• Brief: From the listing below, output only the lines starting at the line that has "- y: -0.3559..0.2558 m" and ending at the line that has "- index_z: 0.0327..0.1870", exactly as they appear, ends included.

• Given material:

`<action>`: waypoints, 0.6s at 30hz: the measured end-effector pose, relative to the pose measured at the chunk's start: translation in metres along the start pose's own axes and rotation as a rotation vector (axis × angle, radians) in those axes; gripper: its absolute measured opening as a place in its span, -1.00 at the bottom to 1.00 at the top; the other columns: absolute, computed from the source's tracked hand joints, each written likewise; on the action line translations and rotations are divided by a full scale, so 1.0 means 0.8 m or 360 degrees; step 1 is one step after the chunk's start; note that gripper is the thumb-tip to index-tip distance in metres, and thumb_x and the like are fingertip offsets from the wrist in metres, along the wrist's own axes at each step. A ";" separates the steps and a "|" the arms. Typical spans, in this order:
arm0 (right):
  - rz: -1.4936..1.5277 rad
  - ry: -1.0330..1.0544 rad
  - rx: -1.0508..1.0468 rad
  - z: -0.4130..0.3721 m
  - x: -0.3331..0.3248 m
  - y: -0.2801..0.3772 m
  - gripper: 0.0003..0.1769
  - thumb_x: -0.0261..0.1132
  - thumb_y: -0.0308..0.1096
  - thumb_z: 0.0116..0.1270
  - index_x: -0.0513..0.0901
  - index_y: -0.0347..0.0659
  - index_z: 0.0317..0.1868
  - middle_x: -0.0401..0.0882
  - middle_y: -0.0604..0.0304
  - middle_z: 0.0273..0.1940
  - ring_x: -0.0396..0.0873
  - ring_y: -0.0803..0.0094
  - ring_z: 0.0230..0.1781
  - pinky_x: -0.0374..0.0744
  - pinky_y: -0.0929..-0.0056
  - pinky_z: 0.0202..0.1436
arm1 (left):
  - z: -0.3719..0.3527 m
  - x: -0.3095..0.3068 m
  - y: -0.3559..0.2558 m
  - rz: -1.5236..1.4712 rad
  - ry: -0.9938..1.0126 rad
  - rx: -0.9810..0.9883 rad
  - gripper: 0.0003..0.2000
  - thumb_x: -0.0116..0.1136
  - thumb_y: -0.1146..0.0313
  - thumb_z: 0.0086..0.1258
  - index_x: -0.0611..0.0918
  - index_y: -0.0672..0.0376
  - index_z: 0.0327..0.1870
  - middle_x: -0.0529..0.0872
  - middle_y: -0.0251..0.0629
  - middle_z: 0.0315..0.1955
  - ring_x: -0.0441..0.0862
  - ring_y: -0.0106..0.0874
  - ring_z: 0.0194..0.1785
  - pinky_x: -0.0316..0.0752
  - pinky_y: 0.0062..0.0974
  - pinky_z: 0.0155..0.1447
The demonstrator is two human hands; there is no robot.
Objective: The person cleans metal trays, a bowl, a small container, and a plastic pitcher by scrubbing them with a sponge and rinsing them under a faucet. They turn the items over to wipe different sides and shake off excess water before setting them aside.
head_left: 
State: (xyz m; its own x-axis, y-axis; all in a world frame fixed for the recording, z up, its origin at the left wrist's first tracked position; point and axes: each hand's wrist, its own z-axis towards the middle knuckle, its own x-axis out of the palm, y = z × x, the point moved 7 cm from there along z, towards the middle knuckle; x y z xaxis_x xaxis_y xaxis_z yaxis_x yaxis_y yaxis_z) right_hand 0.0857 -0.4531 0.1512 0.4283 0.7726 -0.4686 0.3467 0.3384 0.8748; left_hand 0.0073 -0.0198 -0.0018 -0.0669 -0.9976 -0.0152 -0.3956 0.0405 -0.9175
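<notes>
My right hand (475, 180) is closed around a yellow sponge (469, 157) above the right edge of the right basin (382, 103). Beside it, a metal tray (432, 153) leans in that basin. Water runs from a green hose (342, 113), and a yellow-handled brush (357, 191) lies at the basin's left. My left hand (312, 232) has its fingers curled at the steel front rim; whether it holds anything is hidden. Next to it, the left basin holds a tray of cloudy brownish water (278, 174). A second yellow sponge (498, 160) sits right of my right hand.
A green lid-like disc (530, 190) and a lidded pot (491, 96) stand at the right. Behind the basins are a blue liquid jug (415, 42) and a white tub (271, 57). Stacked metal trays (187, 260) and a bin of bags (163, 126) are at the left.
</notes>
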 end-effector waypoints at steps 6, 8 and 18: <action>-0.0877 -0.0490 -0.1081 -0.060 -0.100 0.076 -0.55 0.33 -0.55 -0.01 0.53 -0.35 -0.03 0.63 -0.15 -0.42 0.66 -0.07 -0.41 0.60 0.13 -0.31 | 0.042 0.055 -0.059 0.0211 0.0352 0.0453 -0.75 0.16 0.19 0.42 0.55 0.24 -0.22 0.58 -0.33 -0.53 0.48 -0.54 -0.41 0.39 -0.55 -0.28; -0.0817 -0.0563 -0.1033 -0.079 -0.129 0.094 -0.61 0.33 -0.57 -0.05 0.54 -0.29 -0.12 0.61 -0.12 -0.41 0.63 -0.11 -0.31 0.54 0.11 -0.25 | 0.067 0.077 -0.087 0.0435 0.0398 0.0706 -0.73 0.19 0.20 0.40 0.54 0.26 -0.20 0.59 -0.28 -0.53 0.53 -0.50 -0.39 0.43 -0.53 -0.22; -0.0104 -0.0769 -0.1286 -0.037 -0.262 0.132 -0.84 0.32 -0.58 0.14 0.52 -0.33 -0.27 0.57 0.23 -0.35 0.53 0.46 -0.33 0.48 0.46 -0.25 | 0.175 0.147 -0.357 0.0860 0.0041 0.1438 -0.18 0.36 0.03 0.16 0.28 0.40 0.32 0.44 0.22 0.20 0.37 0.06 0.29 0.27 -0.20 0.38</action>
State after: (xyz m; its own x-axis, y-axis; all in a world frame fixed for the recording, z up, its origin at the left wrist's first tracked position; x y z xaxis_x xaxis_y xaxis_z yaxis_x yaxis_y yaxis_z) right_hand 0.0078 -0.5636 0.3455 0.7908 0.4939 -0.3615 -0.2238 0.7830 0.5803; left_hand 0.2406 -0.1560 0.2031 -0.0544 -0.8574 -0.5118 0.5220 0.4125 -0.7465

• Answer to this exercise:
  - y: -0.3559..0.2558 m
  - rz: -1.5236..1.4712 rad
  - ry: -0.9938..1.0126 rad
  - rx: -0.9810..0.9883 rad
  - gripper: 0.0003..0.2000
  - thumb_x: -0.0116..0.1136
  - thumb_y: -0.1146..0.0313
  - thumb_z: 0.0086..0.1258
  - index_x: -0.0611..0.0918
  - index_y: -0.0672..0.0376
  - index_z: 0.0327..0.1870

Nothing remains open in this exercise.